The board decided to place the item on the actions items for November’s meeting.
The Kansas Education Systems Accreditation Advisory Council shared recommendations for the Outside Validation Team (OVT). The team is made up of education professionals charged with coaching, mentoring and supporting the district to which they are assigned for the duration of the five-year accreditation cycle. The team will provide an objective perspective, ensure process fidelity and foster cross-district collaboration, said KSDE’s Scott Myers, director of Teacher Licensure and Accreditation.
Each system (public or private school district that seeks accreditation from KSDE) is responsible for developing its own OVT. During the first year, the team will schedule visits, develop an agenda and review goal areas. In the second year, the team will implement system strategies, tour facilities and programs, provide coaching as needed and schedule follow-up visits.
During the third year, the team will conduct site visits, provide coaching as needed, discuss goal progress and submit progress feedback to system leadership. In the fourth year, the team will provide coaching as needed, review progress where applicable, conduct site visits and prepare for a five-year wrap-up.

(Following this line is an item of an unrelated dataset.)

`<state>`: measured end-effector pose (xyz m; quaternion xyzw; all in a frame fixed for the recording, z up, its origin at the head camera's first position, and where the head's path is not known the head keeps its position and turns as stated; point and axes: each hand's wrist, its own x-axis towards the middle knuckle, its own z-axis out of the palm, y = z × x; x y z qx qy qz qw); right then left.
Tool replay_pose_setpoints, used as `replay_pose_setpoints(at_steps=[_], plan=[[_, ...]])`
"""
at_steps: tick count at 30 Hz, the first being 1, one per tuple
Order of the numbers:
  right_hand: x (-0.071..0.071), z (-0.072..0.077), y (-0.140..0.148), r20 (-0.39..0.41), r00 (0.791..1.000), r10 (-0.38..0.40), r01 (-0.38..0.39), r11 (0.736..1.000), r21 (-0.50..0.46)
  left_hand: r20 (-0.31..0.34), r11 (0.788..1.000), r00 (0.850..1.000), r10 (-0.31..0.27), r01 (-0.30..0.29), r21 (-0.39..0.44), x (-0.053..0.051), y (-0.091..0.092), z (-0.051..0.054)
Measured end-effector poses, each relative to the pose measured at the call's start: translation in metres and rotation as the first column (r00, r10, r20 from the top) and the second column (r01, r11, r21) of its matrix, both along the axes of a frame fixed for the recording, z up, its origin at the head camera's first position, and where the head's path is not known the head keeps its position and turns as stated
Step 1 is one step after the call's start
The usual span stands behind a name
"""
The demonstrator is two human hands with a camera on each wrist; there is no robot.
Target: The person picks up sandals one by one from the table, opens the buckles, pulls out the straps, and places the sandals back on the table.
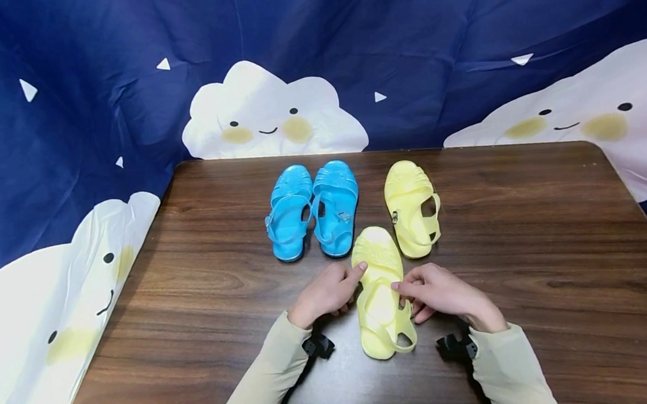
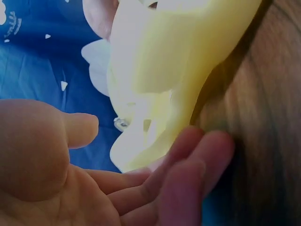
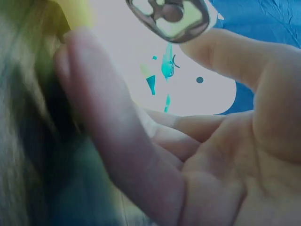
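Note:
A yellow sandal [image 1: 380,306] lies toe away from me between both hands, its heel strap sticking out on the right. My right hand [image 1: 438,291] holds its right side, thumb on the upper edge beside a metal buckle [image 3: 171,19] and fingers lower down. On the other side, my left hand [image 1: 325,291] touches the sandal near the toe straps. In the left wrist view its fingers [image 2: 188,160] rest along the sandal's side, and the thumb stands apart. The second yellow sandal [image 1: 408,182] lies just beyond, to the right.
A pair of blue sandals [image 1: 334,194] sits side by side farther back, left of the yellow ones, toes away from me. All lie on a brown wooden table [image 1: 535,241]. Behind it hangs a dark blue cloth [image 1: 308,23] with smiling white clouds.

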<state>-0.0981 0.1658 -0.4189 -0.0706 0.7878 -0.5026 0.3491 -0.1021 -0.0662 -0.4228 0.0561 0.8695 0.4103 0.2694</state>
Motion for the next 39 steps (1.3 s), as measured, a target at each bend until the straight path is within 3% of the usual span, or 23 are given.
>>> replay_pose_setpoints(at_steps=[5,10,17,24,39], plan=[[0.000,-0.001,-0.003,0.004,0.999,-0.053,0.053,0.998,-0.014,0.089,0.996,0.995,0.038,-0.044,0.071,0.001,0.003,-0.002],[0.001,0.000,-0.006,-0.011,0.998,-0.056,0.056,0.998,0.002,0.130,0.989,0.990,0.054,-0.071,0.126,0.002,0.005,-0.005],[0.003,0.002,-0.008,-0.045,0.998,-0.033,0.036,0.998,0.049,0.149,0.984,0.988,0.051,-0.075,0.162,0.004,0.007,-0.008],[0.006,0.004,-0.010,-0.028,0.998,-0.051,0.053,0.997,0.062,0.153,0.979,0.987,0.053,-0.081,0.185,0.005,0.008,-0.008],[0.009,0.013,-0.011,-0.093,0.993,-0.071,0.078,0.994,0.072,0.147,0.972,0.985,0.093,-0.121,0.199,0.005,0.008,0.006]])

In the last year, year five, the team will conduct a final full-day visit, complete a final report, make a presentation to the local board of education and submit a final report to KSDE.

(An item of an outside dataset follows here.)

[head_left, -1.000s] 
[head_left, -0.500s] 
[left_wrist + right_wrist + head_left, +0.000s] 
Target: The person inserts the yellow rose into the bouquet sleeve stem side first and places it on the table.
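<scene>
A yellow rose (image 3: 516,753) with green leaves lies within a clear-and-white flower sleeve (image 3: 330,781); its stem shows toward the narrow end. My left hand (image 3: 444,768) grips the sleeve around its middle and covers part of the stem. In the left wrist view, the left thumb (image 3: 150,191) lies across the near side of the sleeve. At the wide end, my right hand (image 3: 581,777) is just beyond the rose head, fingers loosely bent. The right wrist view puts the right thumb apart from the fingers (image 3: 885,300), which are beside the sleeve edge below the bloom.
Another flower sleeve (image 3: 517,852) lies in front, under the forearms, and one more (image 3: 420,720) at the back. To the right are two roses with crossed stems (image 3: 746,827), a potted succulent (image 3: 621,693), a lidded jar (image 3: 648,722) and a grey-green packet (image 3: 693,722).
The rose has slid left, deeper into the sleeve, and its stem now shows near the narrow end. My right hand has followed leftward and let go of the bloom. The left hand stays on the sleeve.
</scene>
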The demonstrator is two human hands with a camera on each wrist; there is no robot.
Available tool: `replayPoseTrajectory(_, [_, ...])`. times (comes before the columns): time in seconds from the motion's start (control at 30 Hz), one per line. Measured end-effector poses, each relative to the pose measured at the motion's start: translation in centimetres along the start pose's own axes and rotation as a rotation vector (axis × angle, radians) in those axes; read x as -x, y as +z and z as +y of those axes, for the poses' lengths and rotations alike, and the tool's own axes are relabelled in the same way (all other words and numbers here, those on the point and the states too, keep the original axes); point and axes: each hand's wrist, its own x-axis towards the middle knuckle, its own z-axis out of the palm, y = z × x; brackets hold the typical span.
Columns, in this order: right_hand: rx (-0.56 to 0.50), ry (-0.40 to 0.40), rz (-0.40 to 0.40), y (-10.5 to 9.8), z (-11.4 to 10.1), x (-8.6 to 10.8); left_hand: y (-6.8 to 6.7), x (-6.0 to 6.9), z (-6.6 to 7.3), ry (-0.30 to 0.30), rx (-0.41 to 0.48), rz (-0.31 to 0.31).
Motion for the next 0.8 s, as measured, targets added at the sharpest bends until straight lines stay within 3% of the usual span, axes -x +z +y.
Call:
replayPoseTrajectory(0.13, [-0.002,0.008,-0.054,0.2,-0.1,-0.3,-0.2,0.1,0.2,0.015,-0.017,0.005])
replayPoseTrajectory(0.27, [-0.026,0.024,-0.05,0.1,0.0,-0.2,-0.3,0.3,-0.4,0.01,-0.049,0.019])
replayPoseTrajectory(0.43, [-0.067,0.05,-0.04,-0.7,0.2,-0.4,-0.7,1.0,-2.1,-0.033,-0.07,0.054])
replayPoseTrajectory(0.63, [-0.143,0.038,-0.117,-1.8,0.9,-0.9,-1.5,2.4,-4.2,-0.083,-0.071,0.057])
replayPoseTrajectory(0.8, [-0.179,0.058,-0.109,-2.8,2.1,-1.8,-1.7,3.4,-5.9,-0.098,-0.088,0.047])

State Board members also recognized 2016-2018 National PTA School of Excellence Award recipients from Kansas. The National PTA School of Excellence is a recognition program that supports and celebrates partnerships between PTAs and schools to enrich the educational experience and overall well-being for all students.

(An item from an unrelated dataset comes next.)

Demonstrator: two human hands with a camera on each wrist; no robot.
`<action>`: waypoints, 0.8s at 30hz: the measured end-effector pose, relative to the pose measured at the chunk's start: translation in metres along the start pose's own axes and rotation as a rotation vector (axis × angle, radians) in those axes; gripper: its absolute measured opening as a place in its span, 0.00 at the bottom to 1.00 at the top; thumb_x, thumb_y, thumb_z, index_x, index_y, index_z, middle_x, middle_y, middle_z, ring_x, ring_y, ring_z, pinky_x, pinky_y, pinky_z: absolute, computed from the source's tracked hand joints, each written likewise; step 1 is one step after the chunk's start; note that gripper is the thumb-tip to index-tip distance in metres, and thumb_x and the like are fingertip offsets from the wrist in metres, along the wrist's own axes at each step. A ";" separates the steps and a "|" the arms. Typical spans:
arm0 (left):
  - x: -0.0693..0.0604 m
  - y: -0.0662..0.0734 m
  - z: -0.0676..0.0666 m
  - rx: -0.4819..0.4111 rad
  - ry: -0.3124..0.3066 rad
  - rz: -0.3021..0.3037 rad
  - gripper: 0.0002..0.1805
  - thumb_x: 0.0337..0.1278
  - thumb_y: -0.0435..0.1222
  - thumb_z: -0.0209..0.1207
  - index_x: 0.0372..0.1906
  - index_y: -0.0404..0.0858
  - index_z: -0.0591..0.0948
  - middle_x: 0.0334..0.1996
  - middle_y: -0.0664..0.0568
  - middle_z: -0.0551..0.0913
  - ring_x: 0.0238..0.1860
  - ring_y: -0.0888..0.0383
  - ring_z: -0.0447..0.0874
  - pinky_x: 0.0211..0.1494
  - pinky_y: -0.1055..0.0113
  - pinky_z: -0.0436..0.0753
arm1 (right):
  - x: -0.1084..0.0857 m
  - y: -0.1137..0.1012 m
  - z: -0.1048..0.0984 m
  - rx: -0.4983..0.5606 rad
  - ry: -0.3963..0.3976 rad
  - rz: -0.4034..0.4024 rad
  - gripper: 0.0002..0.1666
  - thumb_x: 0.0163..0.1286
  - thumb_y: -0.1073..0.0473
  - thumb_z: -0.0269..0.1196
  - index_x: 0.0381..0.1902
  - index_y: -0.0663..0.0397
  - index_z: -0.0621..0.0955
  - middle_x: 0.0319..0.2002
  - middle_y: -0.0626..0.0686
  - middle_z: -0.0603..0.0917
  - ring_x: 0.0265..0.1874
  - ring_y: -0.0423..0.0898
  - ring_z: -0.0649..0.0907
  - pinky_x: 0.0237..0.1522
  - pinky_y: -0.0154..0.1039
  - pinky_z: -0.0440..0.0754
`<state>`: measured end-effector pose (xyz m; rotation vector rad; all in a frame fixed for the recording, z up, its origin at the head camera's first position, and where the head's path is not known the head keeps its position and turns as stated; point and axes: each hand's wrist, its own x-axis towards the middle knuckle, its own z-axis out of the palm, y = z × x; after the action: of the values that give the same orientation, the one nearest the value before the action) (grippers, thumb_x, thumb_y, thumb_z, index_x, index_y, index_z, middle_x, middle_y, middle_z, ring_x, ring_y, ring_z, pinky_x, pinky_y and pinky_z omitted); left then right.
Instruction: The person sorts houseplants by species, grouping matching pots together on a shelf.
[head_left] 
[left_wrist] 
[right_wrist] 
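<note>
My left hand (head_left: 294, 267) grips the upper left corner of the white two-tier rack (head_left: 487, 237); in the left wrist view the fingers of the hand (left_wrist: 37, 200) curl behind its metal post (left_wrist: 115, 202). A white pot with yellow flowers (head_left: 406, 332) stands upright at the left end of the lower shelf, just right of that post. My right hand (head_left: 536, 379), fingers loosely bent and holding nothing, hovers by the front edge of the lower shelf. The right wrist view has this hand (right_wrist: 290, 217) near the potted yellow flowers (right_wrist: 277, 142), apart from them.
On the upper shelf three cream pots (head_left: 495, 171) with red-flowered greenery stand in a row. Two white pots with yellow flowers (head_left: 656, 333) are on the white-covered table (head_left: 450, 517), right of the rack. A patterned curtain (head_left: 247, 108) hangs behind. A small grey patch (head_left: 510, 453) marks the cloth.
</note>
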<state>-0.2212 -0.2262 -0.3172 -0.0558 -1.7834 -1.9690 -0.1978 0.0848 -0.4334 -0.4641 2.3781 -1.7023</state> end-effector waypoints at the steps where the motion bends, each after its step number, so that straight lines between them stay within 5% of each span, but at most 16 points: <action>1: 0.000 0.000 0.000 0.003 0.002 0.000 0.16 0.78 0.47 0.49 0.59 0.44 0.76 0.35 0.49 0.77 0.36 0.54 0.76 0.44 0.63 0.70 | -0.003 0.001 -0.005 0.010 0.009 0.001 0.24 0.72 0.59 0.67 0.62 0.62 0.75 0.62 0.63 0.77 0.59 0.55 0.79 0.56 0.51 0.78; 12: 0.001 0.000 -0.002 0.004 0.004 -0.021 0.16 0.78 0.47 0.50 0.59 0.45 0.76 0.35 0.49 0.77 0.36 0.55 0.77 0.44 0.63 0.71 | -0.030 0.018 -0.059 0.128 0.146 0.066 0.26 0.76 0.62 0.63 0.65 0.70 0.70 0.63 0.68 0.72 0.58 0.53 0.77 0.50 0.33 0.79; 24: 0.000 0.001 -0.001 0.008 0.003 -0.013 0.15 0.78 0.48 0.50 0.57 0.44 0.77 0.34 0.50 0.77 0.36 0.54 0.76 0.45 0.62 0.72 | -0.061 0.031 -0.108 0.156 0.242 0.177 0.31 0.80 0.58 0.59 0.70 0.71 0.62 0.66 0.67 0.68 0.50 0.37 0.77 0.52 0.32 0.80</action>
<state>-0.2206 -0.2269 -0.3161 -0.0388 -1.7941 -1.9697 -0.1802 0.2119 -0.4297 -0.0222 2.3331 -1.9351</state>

The program also reiterates the importance of a joint commitment between PTA and school leaders to work together to achieve PTAs National Standards for Family-School Partnerships, which was endorsed by the State Board in 2008.
This year, 173 schools were named as Schools of Excellence, including two in Kansas:
Shawnee Mission North High School and Shawnee Mission North Parent Teacher Student Association (PTSA) (Overland Park), Shawnee Mission School District.
Wyandotte High School and Wyandotte High School PTSA (Kansas City), Kansas City, Kan., School District.
State Board members also:
• Received an update on the Kansas Educational Leadership Institute, which is a collaborative effort sponsored by K-State’s College of Education, KSDE, the Kansas Association of School Boards, United School Administrators of Kansas and Kansas School Superintendent’s Association. Dr. Rick Doll, who was named executive director of KELI in July 2016, gave board members the update. KELI mentors and supports first- and second-year superintendents and principals or those new to Kansas. The organization also coordinates ongoing professional learning opportunities for district and school leaders.
• Approved the 2017 board meeting dates. The board will meet on the second Tuesday and Wednesday of every month except for September when board members will meet Sept. 12-13.
• Heard from Lt. Gov. Jeff Colyer, who spoke to the board about the Lt. Governor’s Community Service Award. Funding is secured through the next three years to bring student award winners to Topeka to receive the award and also to the Kansas State Fair.